**PROBLEM STATEMENT**
Filter the entries beneath this task, copying only the lines that hold the word "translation".

• • • • •

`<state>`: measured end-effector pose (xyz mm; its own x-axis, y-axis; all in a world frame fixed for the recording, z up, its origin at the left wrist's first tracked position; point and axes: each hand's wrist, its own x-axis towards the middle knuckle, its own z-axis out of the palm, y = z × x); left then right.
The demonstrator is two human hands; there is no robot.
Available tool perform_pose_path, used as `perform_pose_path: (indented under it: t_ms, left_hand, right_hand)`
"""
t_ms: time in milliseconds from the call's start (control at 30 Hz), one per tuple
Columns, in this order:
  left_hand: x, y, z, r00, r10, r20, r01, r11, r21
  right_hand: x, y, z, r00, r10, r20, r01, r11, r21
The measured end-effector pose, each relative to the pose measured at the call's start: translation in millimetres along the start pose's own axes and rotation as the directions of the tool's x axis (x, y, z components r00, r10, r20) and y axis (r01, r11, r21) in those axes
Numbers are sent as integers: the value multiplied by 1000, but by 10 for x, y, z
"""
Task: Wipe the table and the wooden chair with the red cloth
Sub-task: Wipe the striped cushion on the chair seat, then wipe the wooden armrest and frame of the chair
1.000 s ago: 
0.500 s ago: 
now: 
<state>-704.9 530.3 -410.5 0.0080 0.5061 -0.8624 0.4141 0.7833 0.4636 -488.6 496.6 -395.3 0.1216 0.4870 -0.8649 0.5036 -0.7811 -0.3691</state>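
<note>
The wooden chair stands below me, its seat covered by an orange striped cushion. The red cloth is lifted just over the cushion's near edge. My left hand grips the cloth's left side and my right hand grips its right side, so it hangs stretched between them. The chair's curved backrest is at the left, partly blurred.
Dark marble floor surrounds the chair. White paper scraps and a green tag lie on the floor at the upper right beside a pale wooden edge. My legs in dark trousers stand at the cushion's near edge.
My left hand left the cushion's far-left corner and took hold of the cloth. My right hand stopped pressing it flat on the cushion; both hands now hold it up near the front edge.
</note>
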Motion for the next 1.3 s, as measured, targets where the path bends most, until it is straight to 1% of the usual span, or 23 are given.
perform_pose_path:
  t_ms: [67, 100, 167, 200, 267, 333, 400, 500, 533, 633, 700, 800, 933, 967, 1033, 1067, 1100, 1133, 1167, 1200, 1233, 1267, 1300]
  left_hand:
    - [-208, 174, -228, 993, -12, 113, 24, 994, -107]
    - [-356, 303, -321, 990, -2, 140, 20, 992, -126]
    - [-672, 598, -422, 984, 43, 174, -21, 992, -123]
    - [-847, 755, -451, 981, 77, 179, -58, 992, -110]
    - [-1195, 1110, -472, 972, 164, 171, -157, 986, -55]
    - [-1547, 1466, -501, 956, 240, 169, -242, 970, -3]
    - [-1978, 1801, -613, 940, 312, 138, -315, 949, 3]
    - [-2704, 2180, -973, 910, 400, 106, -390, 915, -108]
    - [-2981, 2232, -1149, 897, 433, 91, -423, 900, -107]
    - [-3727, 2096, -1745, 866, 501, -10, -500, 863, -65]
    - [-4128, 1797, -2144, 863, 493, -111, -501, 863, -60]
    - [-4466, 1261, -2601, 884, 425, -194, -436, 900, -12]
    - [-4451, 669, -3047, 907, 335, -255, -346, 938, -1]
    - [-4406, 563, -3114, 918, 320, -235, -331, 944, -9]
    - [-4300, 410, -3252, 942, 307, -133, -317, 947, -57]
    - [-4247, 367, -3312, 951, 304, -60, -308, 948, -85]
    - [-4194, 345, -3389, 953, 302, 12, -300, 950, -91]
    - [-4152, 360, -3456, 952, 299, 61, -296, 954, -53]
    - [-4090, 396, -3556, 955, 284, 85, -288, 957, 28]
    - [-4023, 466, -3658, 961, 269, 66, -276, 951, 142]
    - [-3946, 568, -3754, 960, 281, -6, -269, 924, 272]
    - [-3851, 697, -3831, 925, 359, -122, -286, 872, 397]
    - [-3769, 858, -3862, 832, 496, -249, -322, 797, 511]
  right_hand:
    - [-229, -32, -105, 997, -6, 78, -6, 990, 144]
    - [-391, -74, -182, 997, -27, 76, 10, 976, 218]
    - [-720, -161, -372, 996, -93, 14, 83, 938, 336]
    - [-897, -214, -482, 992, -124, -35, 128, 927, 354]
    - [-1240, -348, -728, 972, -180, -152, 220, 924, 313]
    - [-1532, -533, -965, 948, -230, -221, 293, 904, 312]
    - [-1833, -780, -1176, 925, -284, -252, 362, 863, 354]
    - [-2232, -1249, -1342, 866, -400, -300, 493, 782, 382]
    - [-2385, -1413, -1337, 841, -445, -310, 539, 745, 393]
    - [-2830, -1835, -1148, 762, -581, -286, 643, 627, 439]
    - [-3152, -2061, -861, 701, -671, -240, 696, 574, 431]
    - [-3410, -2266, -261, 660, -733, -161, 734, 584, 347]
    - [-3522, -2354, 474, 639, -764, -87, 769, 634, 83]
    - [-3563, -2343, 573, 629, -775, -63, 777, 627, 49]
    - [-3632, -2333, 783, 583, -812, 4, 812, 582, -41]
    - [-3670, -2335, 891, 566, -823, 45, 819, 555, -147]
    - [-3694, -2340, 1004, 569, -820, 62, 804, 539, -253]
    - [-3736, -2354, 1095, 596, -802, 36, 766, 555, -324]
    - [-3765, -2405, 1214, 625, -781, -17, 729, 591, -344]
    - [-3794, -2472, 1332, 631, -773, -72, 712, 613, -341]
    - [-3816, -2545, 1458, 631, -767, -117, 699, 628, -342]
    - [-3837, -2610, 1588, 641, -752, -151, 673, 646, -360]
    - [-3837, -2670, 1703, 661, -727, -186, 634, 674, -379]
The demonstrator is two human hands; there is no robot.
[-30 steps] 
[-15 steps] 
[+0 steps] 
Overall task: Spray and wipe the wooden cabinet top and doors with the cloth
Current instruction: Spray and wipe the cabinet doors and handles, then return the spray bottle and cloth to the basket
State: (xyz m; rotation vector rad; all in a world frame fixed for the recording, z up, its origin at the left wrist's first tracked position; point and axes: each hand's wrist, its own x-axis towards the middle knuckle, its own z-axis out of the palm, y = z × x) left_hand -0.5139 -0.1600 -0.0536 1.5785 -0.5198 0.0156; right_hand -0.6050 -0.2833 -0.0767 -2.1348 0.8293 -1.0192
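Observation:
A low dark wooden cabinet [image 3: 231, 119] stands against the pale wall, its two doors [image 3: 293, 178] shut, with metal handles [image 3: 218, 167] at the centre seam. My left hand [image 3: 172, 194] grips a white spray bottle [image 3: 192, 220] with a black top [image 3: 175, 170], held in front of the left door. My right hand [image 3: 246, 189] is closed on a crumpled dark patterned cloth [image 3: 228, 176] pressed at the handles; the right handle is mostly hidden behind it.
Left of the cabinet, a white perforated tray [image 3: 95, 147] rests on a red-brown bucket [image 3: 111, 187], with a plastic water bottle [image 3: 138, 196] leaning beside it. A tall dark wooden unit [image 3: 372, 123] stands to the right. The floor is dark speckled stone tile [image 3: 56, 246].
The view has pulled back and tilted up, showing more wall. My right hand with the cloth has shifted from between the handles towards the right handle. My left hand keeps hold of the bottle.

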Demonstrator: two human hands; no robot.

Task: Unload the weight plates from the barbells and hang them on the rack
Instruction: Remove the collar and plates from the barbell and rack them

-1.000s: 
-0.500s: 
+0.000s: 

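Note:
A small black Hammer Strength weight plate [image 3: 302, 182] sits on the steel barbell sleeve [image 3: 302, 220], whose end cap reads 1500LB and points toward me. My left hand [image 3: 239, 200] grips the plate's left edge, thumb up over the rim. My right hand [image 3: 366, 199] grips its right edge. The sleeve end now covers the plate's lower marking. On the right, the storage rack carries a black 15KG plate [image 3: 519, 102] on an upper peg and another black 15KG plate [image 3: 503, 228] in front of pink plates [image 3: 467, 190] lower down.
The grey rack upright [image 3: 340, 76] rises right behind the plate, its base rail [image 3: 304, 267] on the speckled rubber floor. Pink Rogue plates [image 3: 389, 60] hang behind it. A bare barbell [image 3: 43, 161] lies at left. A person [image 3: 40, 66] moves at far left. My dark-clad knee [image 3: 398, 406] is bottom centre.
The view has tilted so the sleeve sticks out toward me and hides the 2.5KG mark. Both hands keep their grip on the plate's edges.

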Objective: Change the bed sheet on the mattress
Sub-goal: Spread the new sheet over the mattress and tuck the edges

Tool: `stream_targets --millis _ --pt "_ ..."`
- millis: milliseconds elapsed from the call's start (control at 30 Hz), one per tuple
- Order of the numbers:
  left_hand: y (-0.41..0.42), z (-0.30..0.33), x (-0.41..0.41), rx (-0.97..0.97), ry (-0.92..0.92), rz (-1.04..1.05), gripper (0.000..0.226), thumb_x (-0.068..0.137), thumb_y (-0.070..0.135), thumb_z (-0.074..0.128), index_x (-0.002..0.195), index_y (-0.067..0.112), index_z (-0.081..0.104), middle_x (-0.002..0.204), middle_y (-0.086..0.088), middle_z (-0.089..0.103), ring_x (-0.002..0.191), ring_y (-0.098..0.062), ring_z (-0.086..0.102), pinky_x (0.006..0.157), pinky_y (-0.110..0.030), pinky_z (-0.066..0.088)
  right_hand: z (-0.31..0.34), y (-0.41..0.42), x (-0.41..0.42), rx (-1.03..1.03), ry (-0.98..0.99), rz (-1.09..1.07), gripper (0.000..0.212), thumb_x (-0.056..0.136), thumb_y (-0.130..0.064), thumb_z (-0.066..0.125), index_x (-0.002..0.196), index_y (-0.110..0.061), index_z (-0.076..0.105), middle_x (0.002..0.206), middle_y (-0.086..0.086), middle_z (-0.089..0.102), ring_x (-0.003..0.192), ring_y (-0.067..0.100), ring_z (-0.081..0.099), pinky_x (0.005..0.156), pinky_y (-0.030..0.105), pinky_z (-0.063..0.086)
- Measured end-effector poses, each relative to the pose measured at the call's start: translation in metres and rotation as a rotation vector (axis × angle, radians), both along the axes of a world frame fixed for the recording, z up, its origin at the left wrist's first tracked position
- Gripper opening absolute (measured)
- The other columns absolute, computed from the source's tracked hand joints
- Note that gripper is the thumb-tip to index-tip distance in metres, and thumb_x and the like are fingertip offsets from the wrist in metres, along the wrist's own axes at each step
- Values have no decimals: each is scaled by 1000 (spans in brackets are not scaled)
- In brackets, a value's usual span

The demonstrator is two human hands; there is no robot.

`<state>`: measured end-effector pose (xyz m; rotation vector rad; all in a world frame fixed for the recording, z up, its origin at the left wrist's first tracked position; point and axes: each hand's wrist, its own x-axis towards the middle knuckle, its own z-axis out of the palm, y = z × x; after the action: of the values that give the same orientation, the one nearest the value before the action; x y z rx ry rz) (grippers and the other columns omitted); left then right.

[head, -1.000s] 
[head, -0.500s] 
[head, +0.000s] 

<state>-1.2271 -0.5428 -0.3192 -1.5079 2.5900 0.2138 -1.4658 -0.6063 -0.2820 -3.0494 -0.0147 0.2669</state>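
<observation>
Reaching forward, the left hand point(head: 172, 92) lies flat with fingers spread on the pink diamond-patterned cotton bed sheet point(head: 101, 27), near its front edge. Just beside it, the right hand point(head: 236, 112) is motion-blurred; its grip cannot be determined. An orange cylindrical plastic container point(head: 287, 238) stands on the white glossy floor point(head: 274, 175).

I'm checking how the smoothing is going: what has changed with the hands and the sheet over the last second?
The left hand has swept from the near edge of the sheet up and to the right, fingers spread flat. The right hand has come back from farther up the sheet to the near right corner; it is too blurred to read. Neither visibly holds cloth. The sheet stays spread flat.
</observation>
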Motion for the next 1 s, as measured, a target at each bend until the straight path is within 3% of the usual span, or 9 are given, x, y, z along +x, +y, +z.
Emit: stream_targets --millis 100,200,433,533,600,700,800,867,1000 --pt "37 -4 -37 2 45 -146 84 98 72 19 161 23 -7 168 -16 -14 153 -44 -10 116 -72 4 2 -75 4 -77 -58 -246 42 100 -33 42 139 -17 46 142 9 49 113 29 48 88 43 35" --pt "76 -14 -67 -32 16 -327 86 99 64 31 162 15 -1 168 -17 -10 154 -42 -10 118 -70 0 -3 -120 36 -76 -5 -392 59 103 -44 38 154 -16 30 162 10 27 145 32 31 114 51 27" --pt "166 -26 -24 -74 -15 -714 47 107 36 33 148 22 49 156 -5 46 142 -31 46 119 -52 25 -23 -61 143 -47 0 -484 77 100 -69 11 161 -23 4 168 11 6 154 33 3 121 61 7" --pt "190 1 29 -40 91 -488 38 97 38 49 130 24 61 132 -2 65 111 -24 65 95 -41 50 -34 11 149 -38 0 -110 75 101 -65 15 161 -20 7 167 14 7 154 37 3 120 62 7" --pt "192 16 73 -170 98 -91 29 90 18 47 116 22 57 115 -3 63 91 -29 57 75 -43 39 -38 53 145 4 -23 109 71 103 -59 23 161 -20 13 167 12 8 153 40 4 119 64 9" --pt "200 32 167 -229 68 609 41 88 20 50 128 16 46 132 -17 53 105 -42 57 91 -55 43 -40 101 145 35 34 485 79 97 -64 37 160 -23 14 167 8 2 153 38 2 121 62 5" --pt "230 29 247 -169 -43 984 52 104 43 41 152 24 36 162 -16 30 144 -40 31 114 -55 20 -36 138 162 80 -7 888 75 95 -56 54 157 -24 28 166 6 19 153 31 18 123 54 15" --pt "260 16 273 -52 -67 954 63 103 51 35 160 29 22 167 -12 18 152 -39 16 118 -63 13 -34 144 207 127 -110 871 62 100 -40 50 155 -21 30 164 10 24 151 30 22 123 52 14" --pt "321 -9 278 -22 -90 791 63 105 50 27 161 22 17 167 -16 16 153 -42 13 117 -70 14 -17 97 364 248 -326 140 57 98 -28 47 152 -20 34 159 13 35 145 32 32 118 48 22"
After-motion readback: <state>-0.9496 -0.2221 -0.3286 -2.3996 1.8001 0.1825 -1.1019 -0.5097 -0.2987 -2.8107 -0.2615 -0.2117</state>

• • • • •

**ANSWER SPACE**
The measured end-effector pose, each relative to the pose measured at the call's start: translation in millimetres along the start pose's own axes and rotation as the directions of the tool's x axis (x, y, z components r00, r10, r20) and y axis (r01, r11, r21) in those axes
- Measured end-effector poses, each relative to the pose measured at the call's start: translation in metres and rotation as a rotation vector (axis × angle, radians), both along the axes of a world frame fixed for the recording, z up, its origin at the left wrist's first tracked position

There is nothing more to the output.